Task objective: Reproduce word for word the lines between those holding "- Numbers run" and "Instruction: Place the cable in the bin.", inclusive, and nothing else from the data below.

Available data:
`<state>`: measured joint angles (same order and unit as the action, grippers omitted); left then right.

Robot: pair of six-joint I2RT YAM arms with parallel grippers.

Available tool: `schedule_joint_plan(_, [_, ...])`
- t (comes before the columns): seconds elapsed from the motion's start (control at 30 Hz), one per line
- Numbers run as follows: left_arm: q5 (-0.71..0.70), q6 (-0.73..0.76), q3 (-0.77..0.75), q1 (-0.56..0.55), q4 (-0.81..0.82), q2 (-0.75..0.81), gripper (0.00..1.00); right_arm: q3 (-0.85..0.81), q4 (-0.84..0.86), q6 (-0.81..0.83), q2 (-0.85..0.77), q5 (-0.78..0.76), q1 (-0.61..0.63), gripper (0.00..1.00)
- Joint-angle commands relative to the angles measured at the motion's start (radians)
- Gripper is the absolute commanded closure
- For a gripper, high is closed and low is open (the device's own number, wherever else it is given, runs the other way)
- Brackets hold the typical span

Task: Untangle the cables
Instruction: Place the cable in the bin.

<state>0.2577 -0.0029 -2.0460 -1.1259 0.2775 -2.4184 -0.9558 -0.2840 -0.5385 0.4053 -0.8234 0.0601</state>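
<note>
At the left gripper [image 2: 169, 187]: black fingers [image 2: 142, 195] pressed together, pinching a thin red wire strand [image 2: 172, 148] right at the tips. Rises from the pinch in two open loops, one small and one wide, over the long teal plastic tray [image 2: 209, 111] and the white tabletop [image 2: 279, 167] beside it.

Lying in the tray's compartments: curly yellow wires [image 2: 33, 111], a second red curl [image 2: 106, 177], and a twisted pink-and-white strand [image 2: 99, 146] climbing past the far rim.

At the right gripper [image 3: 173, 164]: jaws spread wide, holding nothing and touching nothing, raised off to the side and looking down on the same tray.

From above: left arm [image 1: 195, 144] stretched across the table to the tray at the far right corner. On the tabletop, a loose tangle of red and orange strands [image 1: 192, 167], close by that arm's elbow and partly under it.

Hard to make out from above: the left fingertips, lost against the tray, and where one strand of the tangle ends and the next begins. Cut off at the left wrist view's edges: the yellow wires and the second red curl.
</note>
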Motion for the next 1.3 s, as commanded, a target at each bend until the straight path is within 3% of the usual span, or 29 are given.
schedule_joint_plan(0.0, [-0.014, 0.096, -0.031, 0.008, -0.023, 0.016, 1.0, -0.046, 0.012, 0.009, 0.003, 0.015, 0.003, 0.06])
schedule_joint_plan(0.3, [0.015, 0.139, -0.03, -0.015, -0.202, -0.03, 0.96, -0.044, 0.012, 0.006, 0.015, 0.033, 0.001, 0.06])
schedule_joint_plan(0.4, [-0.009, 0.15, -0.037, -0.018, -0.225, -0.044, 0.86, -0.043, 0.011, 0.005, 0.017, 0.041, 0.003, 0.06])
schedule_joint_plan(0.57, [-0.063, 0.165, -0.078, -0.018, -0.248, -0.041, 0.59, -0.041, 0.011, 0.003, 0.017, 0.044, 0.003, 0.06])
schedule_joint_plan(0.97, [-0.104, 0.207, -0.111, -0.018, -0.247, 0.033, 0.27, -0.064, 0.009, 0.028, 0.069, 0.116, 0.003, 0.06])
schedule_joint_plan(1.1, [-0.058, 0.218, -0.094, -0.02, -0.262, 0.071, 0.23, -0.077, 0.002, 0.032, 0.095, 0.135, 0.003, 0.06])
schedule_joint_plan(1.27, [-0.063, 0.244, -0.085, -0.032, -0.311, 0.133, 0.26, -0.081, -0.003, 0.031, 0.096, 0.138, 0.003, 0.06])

Solution:
- Numbers run as follows: left_arm: q5 (-0.71..0.70), q6 (-0.73..0.76), q3 (-0.77..0.75), q1 (-0.56..0.55), q4 (-0.81..0.82), q2 (-0.75..0.81), gripper (0.00..1.00); right_arm: q3 (-0.85..0.81), q4 (-0.84..0.86), q6 (-0.81..0.83), q2 (-0.85..0.77), q5 (-0.78..0.76), q1 (-0.61..0.63), gripper (0.00..1.00)
- Joint-angle commands relative to the angles measured at the motion's start (radians)
- Gripper is the absolute commanded closure
- For a gripper, high is closed and low is open (the device's own number, wherever else it is given, runs the other way)
- Brackets hold the typical span

Task: Untangle the cables
Instruction: Place the cable in the bin.

No further output is required here.